Your task: Please return the listing exactly, line for line.

Information shown:
╔══
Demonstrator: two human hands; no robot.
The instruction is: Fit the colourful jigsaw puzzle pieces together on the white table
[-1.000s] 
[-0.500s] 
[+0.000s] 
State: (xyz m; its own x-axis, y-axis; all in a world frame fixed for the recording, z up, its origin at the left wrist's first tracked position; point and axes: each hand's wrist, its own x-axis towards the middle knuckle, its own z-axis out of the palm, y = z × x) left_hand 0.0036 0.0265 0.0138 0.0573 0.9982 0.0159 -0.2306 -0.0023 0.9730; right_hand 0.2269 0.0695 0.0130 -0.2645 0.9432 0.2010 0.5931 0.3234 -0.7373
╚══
Exercise response:
Demonstrator: two human hands; no robot.
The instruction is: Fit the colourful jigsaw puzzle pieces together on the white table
[-1.000s] 
[-0.500s] 
[+0.000s] 
State: (xyz m; its own x-axis, y-axis; all in a world frame fixed for the recording, z up, its origin at the left wrist's first tracked position; point and axes: each hand's wrist, its own x-axis towards the middle knuckle, its own z-axis out of the palm, y = z × x) left_hand 0.0036 0.0265 0.0138 0.0573 0.9982 0.0159 -0.2306 -0.0023 0.9730; right_hand 0.2269 0.0695 0.0130 -0.2645 0.9432 0.2010 0.5931 0.3234 -0.7373

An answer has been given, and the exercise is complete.